Lazy raster reads + parallel writes with Dataset and DatasetCollection¶
This notebook exercises the dask-backed raster path against a real public dataset — Sentinel-2 L2A COGs on AWS, hosted in the sentinel-cogs bucket (us-west-2). Each COG is ~100 MB and a full MGRS tile is ~1 GB; a single band at 10 m resolution is already 10980 × 10980 floats = ~480 MB per band.
What you'll see¶
- Lazy raster reads via
Dataset.read_array(chunks=...)over a cloud COG. Dataset.map_blocks(func, chunks=...)— apply a numpy kernel across every tile in parallel.- Parallel Zarr writes —
Dataset.to_zarr(store, compute=False)returns aDelayed; the actual write is per-tile and runs on every worker. DatasetCollection.from_files(...)over ten date slices of the same MGRS tile — a 4-D lazy cube you can reduce across time.
Requirements¶
pip install 'pyramids-gis[lazy]'
This pulls dask[array], distributed, zarr, fsspec. GDAL already handles /vsicurl/ / /vsis3/ cloud reads once the library is installed.

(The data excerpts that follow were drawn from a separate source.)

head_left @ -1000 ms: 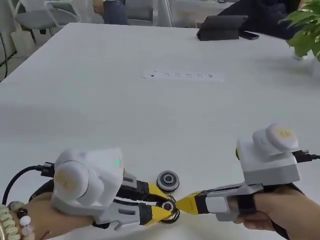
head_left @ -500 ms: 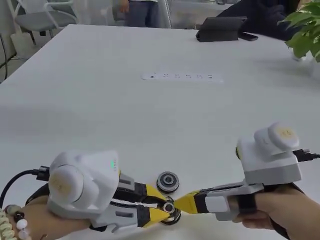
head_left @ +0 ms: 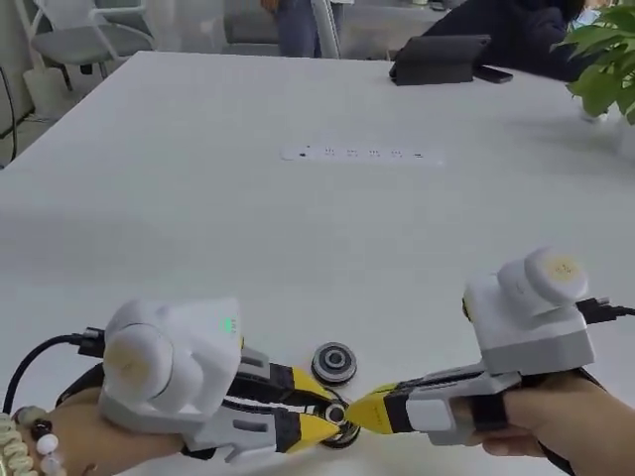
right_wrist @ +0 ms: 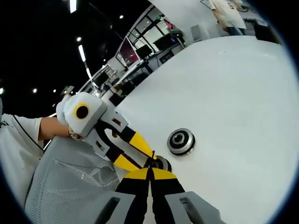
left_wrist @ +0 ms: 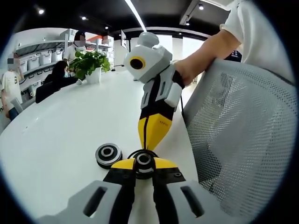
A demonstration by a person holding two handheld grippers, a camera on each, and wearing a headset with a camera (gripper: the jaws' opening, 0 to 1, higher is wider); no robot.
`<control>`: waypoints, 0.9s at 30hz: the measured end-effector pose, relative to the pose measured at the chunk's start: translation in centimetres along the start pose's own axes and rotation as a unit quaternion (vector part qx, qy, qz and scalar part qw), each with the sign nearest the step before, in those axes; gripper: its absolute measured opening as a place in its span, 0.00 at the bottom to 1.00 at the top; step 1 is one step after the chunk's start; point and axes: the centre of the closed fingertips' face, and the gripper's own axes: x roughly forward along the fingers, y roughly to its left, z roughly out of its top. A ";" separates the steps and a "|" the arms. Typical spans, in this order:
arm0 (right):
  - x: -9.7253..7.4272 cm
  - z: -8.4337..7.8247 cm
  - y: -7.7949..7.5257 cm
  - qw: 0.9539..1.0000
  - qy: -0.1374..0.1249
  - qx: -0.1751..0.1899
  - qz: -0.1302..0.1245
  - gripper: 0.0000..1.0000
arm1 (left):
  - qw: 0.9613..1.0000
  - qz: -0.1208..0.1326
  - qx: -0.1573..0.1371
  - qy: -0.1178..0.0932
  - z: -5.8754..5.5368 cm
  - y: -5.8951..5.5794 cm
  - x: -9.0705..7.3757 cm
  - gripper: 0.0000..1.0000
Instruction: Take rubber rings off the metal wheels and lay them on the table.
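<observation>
A small metal wheel (left_wrist: 143, 161) sits between the yellow jaws of my left gripper (left_wrist: 144, 164), which is shut on it low over the white table (head_left: 298, 228). A thin black rubber ring (left_wrist: 140, 152) arcs off the wheel's far side. My right gripper (right_wrist: 149, 173) comes in from the opposite side with its jaws pressed together on that ring. In the head view the two grippers meet tip to tip near the table's front edge, left gripper (head_left: 330, 416) and right gripper (head_left: 355, 408). A second wheel (head_left: 333, 361) with its dark ring on lies flat just beyond them.
A flush socket strip (head_left: 362, 152) lies mid-table. A dark tablet case (head_left: 440, 58) and a plant (head_left: 605, 59) stand at the far right, with chairs (head_left: 79, 35) beyond the far left corner. A mesh chair back (left_wrist: 238, 140) is close behind the right hand.
Both grippers stay at the same wheel. The left gripper has shifted very slightly, and the head view has moved a little.
</observation>
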 end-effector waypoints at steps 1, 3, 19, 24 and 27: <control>0.0 0.0 -0.1 1.000 0.000 -0.001 -0.002 0.00 | 1.000 -0.002 -0.002 0.004 0.0 0.0 0.1 0.09; 0.0 -0.1 -0.3 1.000 0.002 -0.002 -0.005 0.00 | 1.000 -0.007 -0.002 0.016 0.1 -0.2 0.1 0.11; -0.8 0.6 -0.3 1.000 -0.018 0.001 -0.006 0.00 | 1.000 -0.002 0.003 0.026 1.5 0.0 -3.8 0.16; -1.3 1.1 -0.1 1.000 -0.030 0.000 -0.003 0.00 | 0.999 -0.001 0.010 0.031 1.5 -0.4 -5.5 0.22; -1.4 1.2 -0.1 0.999 -0.035 0.002 -0.002 0.00 | 1.000 0.008 0.009 0.029 1.6 -0.2 -6.5 0.25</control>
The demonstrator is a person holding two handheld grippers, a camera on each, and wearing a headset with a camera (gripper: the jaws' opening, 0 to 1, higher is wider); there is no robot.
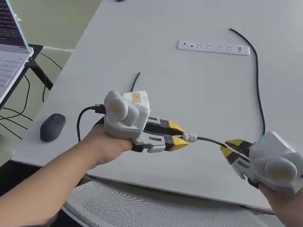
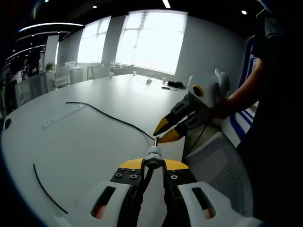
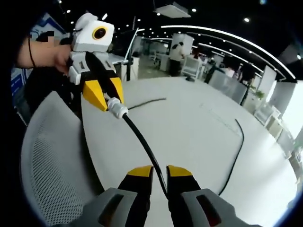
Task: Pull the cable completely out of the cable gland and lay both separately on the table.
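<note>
A small grey-white cable gland sits between the yellow tips of my left gripper, which is shut on it. From the gland a thin black cable runs right into my right gripper, shut on the cable. Both are held in the air over the table's near edge. In the left gripper view the gland pokes out between my jaws and the right gripper faces it close by. The right gripper view has the cable stretching from my right gripper up to the gland in the left gripper.
On the white table lie a white power strip with its black cord and a short black wire. A dark mouse sits near the left edge. A laptop stands far left. A mesh chair is below.
</note>
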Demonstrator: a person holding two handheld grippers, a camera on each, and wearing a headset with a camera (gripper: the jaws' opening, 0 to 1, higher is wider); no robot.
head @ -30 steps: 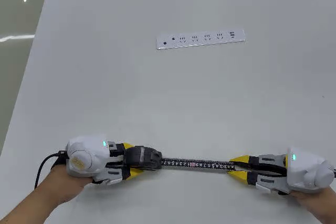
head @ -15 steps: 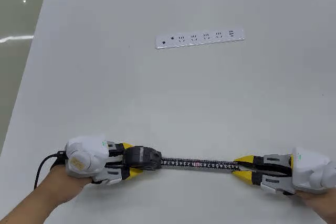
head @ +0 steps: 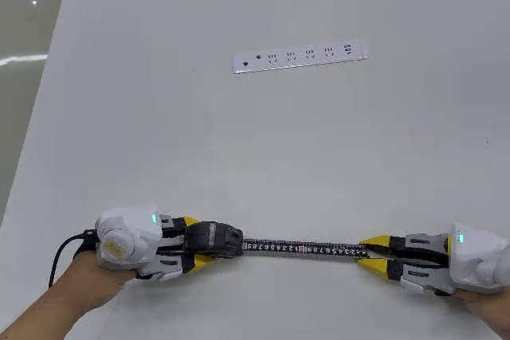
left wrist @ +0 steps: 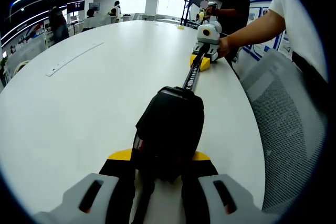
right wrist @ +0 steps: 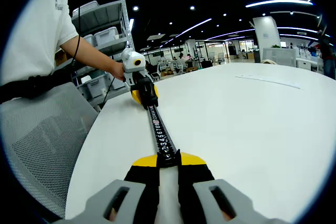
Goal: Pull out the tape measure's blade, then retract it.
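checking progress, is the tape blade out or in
Out: the blade stretches from the case in the left gripper to the right gripper pinching its end.

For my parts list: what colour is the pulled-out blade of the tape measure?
The blade is black with white numerals, clearest in the right gripper view.

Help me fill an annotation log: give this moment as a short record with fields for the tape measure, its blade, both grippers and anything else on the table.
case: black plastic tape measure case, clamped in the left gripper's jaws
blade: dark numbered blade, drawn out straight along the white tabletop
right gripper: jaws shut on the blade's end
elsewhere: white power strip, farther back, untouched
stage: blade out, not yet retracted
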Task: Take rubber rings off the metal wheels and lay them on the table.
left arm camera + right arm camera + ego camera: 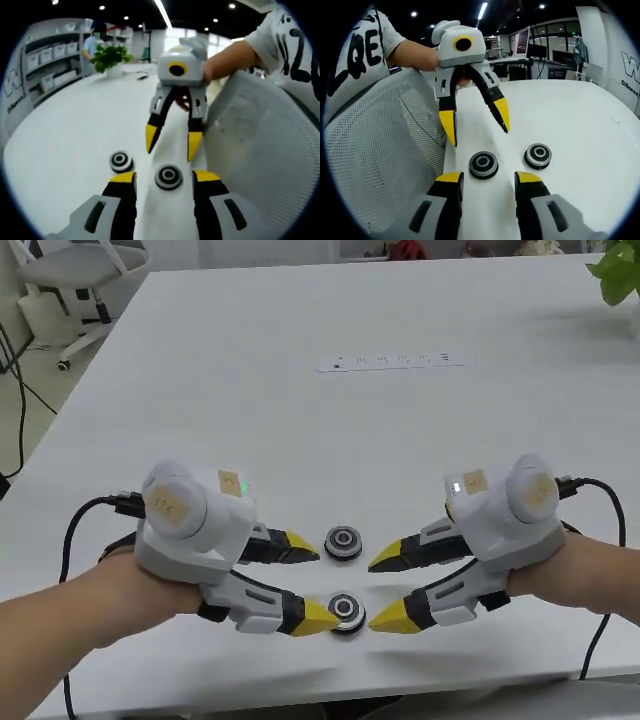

Configure cloud defaults + process scheduler¶
GDAL has ~8 environment variables that matter for cloud COG reads (multirange HTTP, caching, directory scans). pyramids.configure(cloud_defaults=True) applies them in one call. For the dask side, process scheduler avoids the GIL contention on numpy reductions.
import os
os.environ['MPLBACKEND'] = 'Agg'
import dask
dask.config.set(scheduler="processes") # process-backed; no GIL contention
from pyramids import configure
env = configure(cloud_defaults=True, aws={"aws_unsigned": True})
len(env), env.get("GDAL_DISABLE_READDIR_ON_OPEN")
1. Open a single Sentinel-2 scene as a lazy Dataset¶
Sentinel-2 L2A COGs are served under s3://sentinel-cogs/sentinel-s2-l2a-cogs/. Each scene is a folder of single-band COGs. We pick one tile + one scene + one band (B04 — red, 10 m) and read it lazily. The /vsicurl/ rewrite from _to_vsi means GDAL fetches only the block-ranges dask asks for, not the whole file.
from pyramids.dataset import Dataset
# Any recent 10m B04 Sentinel-2 L2A tile. Replace the path if the scene
# is no longer hosted (AWS keeps several years of history under this URL scheme).
SCENE = (
"https://sentinel-cogs.s3.us-west-2.amazonaws.com/"
"sentinel-s2-l2a-cogs/31/U/DQ/2024/6/S2B_31UDQ_20240612_0_L2A/B04.tif"
)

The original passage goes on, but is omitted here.